When we come together to worship on Sunday, do you prepare yourself well? I don’t mean getting your Sunday best together. I mean, do you think about your relationships and whether they are glorifying to God (vv. 2-16) and do you think about how to unify the body of Christ and show favor to the disfavored in this world (vv. 21-22)? Do you take time to examine yourself and your life and come before the Lord in a reverent, worshipful way (vv. 27-28)?

1 Corinthians 10

Today’s reading is 1 Corinthians 10.

This chapter concluded Paul’s teaching to the Corinthians on the matter of eating meat offered to idols. The chapter began by pointing to Israel’s history (vv. 1-5), showing that God did so much for the entire nation (vv. 1-4) yet many in that nation fell under the judgment of God due to their unbelief (v. 5).

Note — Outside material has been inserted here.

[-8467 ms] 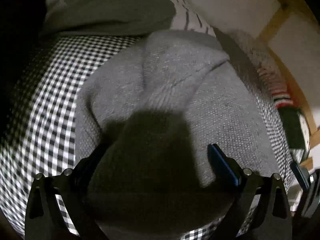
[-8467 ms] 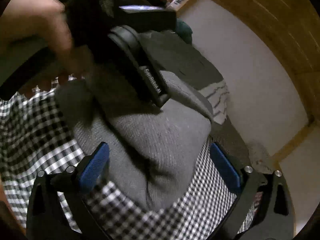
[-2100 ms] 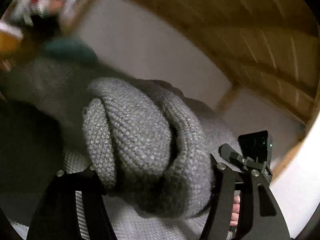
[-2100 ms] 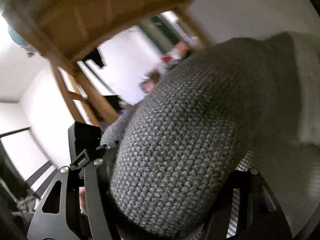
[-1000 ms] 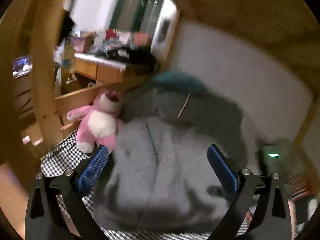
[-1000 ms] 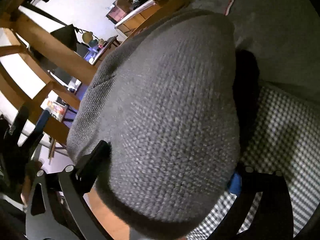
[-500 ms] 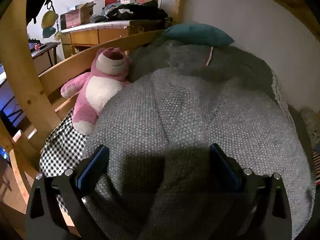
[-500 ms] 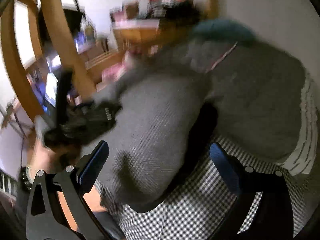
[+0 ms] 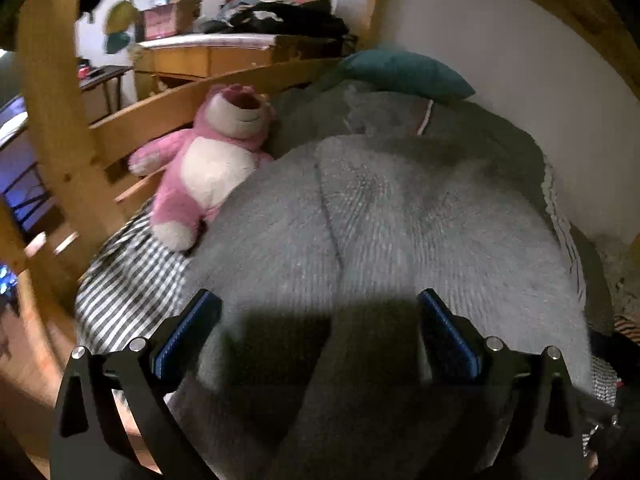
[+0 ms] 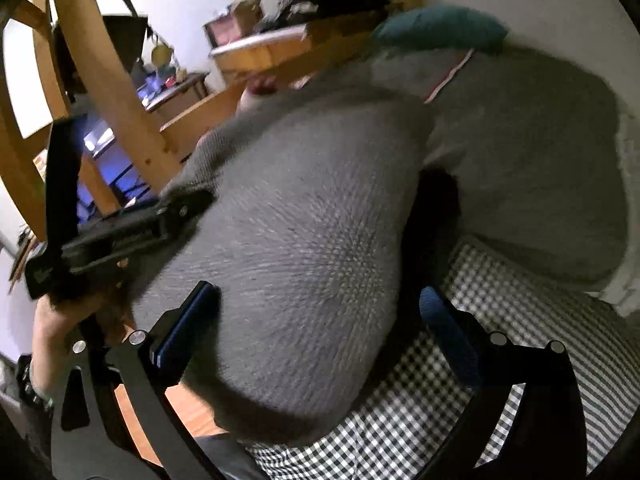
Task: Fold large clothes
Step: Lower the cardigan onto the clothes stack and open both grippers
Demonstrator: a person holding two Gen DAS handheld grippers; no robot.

This survey of Israel’s exodus was addressed to the Corinthian believers who believed they were strong in Christ and could exercise much Christian liberty. Yes, God has done much in your life and in your church but his powerful acts in Israel did not prevent people from worshipping idols (vv. 6-7), committing sexual sins (v. 8), testing Christ (v. 9), and being complainers (v. 10). We too have received much from Christ but that should never lead us to believe that we are immune from sin (vv. 11-12).

Although idols aren’t real and there is no spiritual or moral damage done by eating meat offered to idols, there is temptation associated with idol meat. That temptation is idolatry (v. 14). True, the idols are not real gods or representatives of real gods, nevertheless idolatry is demonic (v. 20). If the Corinthian Christians participate in Christ through communion (vv. 16-17) then go to the idol’s temple and are involved there (vv. 18-22), they are participating in the demonic and will face the Lord’s discipline (vv. 21-22).

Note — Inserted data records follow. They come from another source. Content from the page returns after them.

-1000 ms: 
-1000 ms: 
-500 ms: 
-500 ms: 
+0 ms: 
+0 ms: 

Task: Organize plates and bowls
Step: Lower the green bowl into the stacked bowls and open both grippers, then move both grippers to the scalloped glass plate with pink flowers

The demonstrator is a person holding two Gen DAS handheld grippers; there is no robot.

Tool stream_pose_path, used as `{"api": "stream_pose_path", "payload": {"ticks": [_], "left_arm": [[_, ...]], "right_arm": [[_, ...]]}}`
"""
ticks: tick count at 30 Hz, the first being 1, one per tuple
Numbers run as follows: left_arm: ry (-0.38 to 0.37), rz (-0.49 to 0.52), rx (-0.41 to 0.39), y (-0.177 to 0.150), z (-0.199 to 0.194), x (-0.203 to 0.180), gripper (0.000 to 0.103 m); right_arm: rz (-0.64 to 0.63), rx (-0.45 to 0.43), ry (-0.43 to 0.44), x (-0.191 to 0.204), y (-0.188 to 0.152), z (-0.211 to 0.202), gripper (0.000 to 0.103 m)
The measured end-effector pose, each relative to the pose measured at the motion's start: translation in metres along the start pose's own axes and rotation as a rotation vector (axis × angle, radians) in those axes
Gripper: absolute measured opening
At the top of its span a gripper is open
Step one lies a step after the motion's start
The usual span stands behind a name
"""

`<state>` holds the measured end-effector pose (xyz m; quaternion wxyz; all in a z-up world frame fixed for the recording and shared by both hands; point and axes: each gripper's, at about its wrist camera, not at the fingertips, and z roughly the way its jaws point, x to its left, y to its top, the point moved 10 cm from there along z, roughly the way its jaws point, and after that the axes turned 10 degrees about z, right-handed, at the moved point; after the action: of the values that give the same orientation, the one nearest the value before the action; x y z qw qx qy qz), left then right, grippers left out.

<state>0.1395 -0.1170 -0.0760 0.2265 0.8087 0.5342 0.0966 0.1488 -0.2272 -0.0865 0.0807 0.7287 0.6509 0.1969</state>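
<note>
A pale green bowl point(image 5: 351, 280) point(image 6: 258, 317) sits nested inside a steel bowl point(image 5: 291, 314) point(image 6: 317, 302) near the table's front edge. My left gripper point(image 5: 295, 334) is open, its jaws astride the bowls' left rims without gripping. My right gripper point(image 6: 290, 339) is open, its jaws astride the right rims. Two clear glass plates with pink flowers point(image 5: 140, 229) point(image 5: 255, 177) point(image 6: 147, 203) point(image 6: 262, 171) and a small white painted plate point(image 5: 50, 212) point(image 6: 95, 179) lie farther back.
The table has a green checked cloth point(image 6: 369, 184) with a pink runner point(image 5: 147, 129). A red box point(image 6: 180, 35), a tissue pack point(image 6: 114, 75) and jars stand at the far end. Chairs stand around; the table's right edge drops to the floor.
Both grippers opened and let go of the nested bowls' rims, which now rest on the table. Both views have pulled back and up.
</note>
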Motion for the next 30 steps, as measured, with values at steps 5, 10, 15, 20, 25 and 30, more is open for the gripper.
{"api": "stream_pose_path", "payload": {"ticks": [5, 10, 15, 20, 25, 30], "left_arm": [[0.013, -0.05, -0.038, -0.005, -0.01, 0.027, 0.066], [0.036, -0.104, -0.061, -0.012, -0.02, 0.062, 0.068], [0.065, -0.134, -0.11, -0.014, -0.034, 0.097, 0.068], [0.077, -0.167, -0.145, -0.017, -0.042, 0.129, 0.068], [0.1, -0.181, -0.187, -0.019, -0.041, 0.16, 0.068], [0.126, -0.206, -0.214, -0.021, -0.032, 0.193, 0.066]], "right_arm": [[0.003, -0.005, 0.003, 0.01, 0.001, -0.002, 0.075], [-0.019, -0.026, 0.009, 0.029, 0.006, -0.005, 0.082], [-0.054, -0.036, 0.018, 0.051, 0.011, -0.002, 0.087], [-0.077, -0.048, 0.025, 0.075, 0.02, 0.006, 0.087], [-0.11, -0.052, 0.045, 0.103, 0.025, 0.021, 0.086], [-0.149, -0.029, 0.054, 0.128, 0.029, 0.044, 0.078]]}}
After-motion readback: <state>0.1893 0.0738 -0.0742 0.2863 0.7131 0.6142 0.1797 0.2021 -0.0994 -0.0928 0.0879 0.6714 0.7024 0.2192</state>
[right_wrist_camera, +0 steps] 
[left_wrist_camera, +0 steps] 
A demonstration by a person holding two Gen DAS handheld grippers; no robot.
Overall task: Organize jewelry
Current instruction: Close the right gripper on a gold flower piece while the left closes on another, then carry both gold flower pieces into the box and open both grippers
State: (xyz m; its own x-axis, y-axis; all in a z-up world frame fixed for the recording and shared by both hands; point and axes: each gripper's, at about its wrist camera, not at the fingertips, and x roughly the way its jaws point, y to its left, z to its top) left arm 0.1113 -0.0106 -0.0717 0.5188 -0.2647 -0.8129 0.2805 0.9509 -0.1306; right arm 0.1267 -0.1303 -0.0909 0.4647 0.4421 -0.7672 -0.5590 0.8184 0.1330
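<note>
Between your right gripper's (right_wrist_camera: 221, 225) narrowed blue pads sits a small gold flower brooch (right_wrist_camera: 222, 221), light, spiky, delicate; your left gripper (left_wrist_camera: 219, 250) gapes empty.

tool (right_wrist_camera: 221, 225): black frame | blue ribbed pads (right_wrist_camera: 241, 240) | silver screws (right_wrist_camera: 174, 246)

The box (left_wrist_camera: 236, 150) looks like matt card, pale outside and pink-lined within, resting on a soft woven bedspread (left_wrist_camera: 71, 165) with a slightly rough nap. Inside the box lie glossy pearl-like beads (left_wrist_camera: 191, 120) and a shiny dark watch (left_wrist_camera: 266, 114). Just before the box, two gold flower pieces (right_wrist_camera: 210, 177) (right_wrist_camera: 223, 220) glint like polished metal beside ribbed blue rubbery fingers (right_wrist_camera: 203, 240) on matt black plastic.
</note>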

It is important, then, whenever a Christian exercises Christian liberty not to focus on themselves but on others around them (vv. 23-30). The guiding questions for a Christian’s life are (a) am I playing with temptation to sin but calling it Christian liberty (vv. 12-13) and (b) is God glorified by this (v. 31)–meaning does it help or create obstacles to the spread of the gospel in the lives of others (vv. 32-33)?

Christians may answer these questions differently on the same subject. Here’s an example: One issue that Christians debate is whether it is acceptable to drink alcohol. The Bible condemns and warns against drunkenness but not against all consumption of alcohol. Christ himself drank wine and most Christians have throughout the century until very recently. But alcoholism is a serious problem in our world and many Christians were saved from a sinful life where alcohol was part of their sinful lifestyle. Many of these stopped drinking completely in order to live an orderly, obedient life to Christ. Personally, I don’t drink at all for several reasons, but if I did, I would be exposing myself to temptation–the temptation to drink too much and the possible reckless things I might do while drunk. So, if I were to choose to exercise my Christian liberty by having a beer, my faith in Christ and desire to please him should lead me to be careful about having more than one or two, lest I give into temptation (vv. 12-13).

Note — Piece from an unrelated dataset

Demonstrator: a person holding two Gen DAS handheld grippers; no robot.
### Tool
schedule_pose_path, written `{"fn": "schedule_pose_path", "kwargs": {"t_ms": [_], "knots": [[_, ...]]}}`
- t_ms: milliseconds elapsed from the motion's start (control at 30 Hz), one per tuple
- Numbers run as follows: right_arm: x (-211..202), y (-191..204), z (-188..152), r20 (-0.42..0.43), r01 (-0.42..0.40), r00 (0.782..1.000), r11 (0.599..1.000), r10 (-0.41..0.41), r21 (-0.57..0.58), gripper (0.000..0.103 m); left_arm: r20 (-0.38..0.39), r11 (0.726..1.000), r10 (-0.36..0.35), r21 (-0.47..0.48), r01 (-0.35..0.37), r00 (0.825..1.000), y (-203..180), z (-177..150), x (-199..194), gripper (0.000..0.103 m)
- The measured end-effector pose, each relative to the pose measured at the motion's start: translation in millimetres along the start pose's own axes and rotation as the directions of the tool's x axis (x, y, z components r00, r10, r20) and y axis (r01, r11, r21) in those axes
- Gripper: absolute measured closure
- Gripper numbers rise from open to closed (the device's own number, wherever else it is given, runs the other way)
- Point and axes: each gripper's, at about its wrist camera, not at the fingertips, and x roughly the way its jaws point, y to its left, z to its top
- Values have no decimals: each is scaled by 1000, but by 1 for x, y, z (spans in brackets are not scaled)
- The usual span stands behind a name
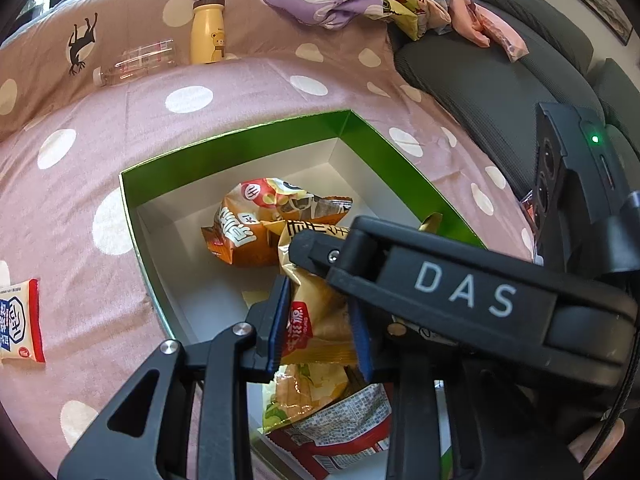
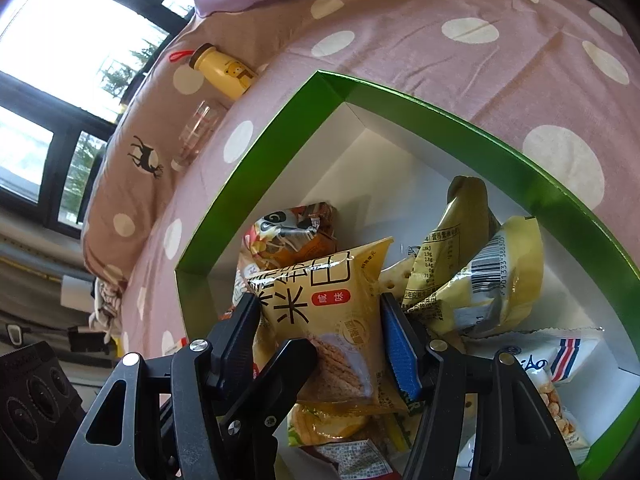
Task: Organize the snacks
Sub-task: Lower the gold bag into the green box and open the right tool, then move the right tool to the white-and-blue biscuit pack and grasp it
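A: Left to right, then. On the bed, at nine o'clock of the left wrist view: one white-and-red snack packet point(image 1: 20, 320), outside the green box point(image 1: 240, 136), likely not yet sorted.

B: Noted. Twelve o'clock?

A: Clear bottle point(image 1: 134, 62) lying flat, yellow bear bottle point(image 1: 207, 32) upright; no snacks, so probably left alone.

B: Centre?

A: Orange snack bag point(image 1: 256, 224) on the box floor. Over it, left claw point(image 1: 320, 320), pads against a golden packet point(image 1: 316, 320), apparently lowering it in.

B: The other?

A: Right claw point(image 2: 320, 336), closed on a yellow rice-cracker packet point(image 2: 320, 312), held above the box interior, presumably for placing. At three o'clock, pale yellow packets point(image 2: 492, 276) lean on the wall.
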Motion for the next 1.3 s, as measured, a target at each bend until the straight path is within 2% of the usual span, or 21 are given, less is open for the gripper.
{"fn": "schedule_pose_path", "kwargs": {"t_ms": [133,233,300,400,467,533,633,733,867,967,1067,1133,1200,1300], "knots": [[-2,6,-2,15,27,1000,999,-27,-25,40,-3,1000,6,-1,-6,1000,3,-3,-7,74],[-11,12,-3,75,26,997,999,-24,-34,28,26,999,34,31,-35,999,5,-5,-20,73],[-23,16,-4,151,16,988,999,-11,-35,17,50,998,52,28,-53,997,12,-5,-33,71],[-39,23,-6,238,9,971,998,4,-56,16,96,999,52,11,-53,994,26,-7,-56,58],[-46,28,-8,276,-17,961,997,36,-71,15,136,997,74,3,-75,988,39,-9,-74,41],[-53,35,-11,297,-41,953,995,65,-88,14,171,991,128,7,-131,977,59,-14,-94,29],[-60,50,-20,309,-53,946,988,96,-145,13,186,971,240,-61,-232,953,104,-25,-117,25],[-60,69,-29,308,-73,942,977,134,-201,11,170,941,323,-165,-296,931,153,-41,-133,22],[-44,99,-47,238,-95,958,958,162,-270,11,139,907,340,-309,-285,930,212,-66,-137,22],[-27,129,-65,186,-97,967,931,171,-353,11,90,883,352,-362,-299,932,234,-72,-131,22],[-5,149,-77,108,-123,978,913,178,-388,11,108,890,316,-378,-255,943,247,-73,-131,22],[16,160,-82,29,-152,984,911,176,-383,11,88,886,301,-395,-244,950,255,-76,-128,23],[39,172,-85,-46,-182,983,910,178,-372,11,86,889,269,-406,-212,959,260,-78,-126,23],[76,195,-87,-170,-219,972,893,163,-394,11,55,883,253,-422,-207,966,266,-77,-114,23]]}}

Also, it may not be wrong for me to drink a glass of wine, but if I knowingly drink when I’m with another believer who doesn’t drink because he has less self-control, then I am sinning by putting him into a position where he may be tempted. So the limits of Christian liberty are about avoiding temptation myself and not leading another believer or unbeliever to sin (v. 32).

Is there an area of your life where you’re living in Christian liberty but you’re tempted to go further into something that is sinful? Are you considerate of the affect of your life on others–either leading them closer to Christ or misleading them from following Christ? Let these chapters from 1 Corinthians help you to guide your thinking as you make choices in everyday life.